Pour aujourd’hui, à Lucerne, il remonte le courant des “baroqueux“, il soulève les couches d’une autre tradition, celle des premiers âges de la soi-disant révolution “baroque“, qui a pris de la poussière à force de redondances multiples. Prouvant ainsi que l’on trouve toujours plus hardi que l’on imagine.

Une taille de danseur soliste à la Nijinski, un  profil d’aigle, bijoux aux mains et de noir vêtu .Il danse ! Ce faune au regard aiguisé et doux danse comme Jean Philippe Rameau  aurait souhaité danser chez  Alexandre de La Pouplinière. Cent musiciens jouent comme mille ! Rythmes décoiffants  pas de deux, de dix et vingt…Sourires tendres ou moqueurs et fantaisies cocasses et marches courtes sur la scène comme sur de tréteaux de campagne un soir de Juin. Tout y est ! De la fête ! De la liberté d’innover tout en gardant l’esprit et le cœur du cher Jean Philippe qui devait à tout prix distraire des lourdeurs de l’existence. Du merveilleux dépaysement des Sauvages, des  fabuleuses Indes Galantes, des Suites pour clavecins renversées en partitions multipliées sur d’autres cordes accueillantes et sensuelles. Des fêtes d’Hébé, des Gavottes et des Forlanes et de Les Hautbois triomphent des flutiaux, les Trompettes font trembler le sol sous les pantoufles de cuir, les tambours battent la chamade  et les mollets démangent…Ah ! Si nous avions pu faire une ronde là… Comme au temps de nos vingt ans. Nous avons rêvé et nos cœurs ont dansé. La communion fut parfaite .La jeunesse est un bien incomparable et rarement comme ce soir là elle ne fut plus proche de la vérité passée à la lumière de la passion.
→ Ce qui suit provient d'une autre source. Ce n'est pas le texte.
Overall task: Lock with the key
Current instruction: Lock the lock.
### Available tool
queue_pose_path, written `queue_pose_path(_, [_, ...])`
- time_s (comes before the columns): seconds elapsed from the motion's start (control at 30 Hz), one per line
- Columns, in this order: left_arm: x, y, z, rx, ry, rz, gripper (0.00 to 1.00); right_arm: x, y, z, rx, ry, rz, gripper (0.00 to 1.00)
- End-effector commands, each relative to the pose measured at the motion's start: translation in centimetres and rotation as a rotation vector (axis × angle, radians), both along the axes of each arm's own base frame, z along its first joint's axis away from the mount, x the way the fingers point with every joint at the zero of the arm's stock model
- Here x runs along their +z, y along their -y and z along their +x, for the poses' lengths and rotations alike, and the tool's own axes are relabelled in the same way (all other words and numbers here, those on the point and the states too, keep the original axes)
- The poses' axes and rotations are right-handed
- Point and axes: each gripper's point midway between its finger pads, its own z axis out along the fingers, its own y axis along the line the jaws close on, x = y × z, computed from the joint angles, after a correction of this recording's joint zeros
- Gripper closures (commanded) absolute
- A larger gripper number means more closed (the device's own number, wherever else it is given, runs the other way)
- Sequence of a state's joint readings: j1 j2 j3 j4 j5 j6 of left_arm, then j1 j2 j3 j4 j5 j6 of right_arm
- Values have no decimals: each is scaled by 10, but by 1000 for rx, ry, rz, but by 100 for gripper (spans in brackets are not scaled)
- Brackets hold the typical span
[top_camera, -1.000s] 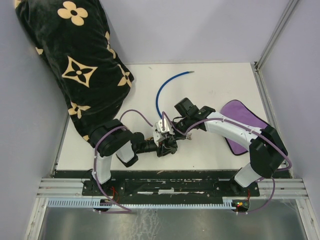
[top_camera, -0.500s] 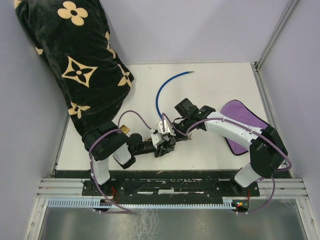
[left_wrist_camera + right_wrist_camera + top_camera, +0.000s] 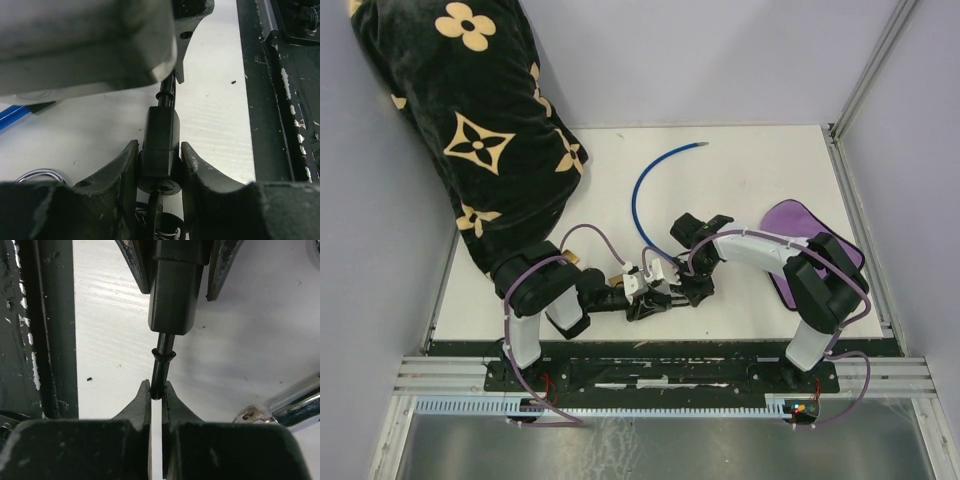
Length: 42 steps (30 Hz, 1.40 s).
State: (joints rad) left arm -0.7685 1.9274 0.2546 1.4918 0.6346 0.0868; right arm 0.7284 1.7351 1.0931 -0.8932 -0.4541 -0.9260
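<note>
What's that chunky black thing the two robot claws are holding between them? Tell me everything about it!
The chunky black lock barrel looks like smooth dark plastic or metal, wider and round at one end, narrower at the other. It lies level over the white table. The left gripper squeezes its wide end from both sides. A thin black rod with a small collar sticks out of the narrow end, pinched by the right gripper.

The left tool (image 3: 159,167) clamps the lock barrel (image 3: 161,127) and the right tool (image 3: 156,392) pinches its stem (image 3: 162,347), so together they bar the front middle of the counter (image 3: 760,170). A black patterned cloth (image 3: 470,140) fills the left rear. A blue cable (image 3: 638,190) arcs mid-counter and a purple mat (image 3: 790,222) lies on the right. The rear right is open.
</note>
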Motion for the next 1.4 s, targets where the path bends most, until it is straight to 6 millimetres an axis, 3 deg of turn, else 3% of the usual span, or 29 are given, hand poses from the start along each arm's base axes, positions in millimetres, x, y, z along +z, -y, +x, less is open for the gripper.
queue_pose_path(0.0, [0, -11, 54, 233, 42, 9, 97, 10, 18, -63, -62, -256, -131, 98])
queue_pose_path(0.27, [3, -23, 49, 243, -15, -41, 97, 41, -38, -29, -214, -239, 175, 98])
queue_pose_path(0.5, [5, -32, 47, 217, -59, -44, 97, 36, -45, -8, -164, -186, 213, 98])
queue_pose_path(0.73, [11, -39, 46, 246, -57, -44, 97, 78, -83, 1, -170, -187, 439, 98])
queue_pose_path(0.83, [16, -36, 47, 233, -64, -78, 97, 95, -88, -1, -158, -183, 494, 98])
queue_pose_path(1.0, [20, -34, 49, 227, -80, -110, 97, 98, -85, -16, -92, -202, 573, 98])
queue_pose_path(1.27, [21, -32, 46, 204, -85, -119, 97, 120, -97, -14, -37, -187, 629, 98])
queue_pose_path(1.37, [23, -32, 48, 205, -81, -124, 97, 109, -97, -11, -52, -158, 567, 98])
Tout Rameau en diaporama .Omniprésent, jeune et fringant, frétillant, talentueux, inventif, inoubliable ! Vivant ! Au point que désormais c’est dans cet éclairage fantastique et rutilant que nous voudrons l’entendre et le voir.

La ronde, Teodor la conduit en “bis“, car prenant à bras le corps le tambour il parcourt l’orchestre afin de se mêler à lui. Il est l’âme de cet orchestre si bien nommé.

En résidence de l’opéra de Perm, loin de nous près de l’Oural. Jusqu’à présent ces enregistrements de Mozart le précèdent ! Et l’on a émis certains commentaires qui peuvent faire croire à un jeune homme un peu toqué qui bouscule la tradition “bourgeoise “ et les habitudes compassées d’écoute.

Mais non ! Il est fidèle, il a tout étudié avec sérieux et soucis de vérité.

Rendez-vous avec ses trois CD de la trilogie de Mozart.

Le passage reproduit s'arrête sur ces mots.